> **About this exercise**: Tally every line in the entries below that holds "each", then give only the total.
===== Entries provided
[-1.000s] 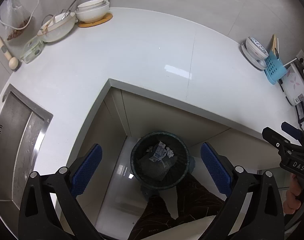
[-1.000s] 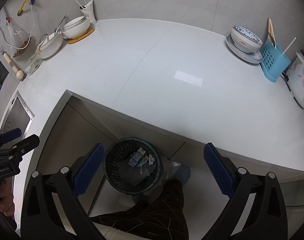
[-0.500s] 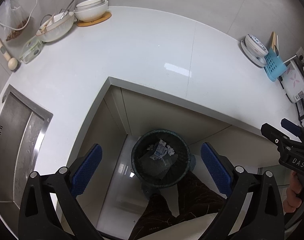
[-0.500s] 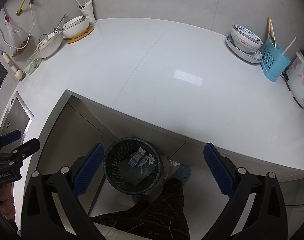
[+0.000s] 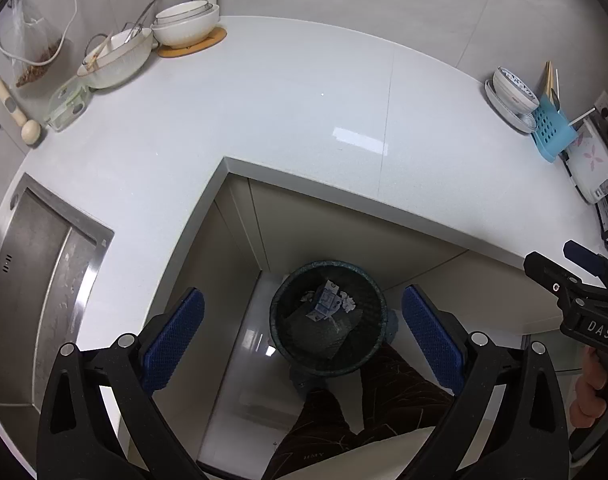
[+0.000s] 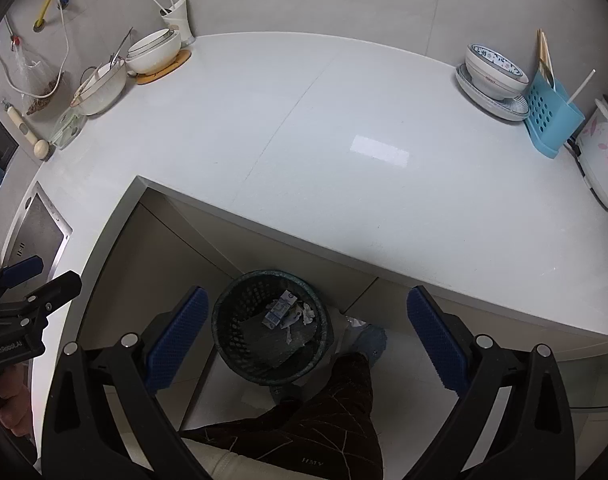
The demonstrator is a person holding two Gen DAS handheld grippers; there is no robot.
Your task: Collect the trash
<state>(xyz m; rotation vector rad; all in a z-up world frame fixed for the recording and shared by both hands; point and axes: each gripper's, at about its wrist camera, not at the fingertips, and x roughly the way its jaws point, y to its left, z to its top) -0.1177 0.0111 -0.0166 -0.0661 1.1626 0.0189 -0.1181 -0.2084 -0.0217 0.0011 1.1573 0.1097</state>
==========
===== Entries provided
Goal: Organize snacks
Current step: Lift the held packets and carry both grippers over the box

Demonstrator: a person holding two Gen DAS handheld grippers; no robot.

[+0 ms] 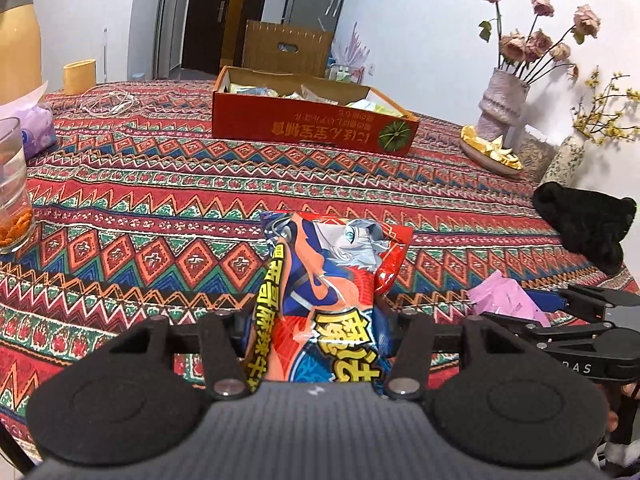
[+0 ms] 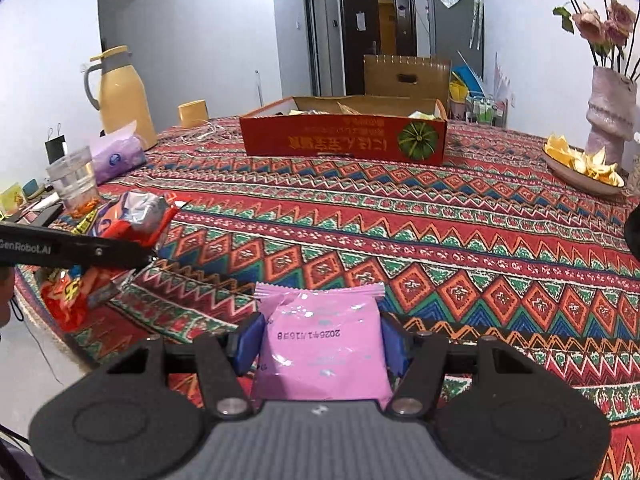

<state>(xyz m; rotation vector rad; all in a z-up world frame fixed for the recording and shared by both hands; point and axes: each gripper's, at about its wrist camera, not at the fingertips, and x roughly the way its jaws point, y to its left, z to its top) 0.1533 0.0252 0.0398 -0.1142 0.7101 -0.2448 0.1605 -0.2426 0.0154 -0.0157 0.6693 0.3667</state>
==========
> **Response to this task**: 2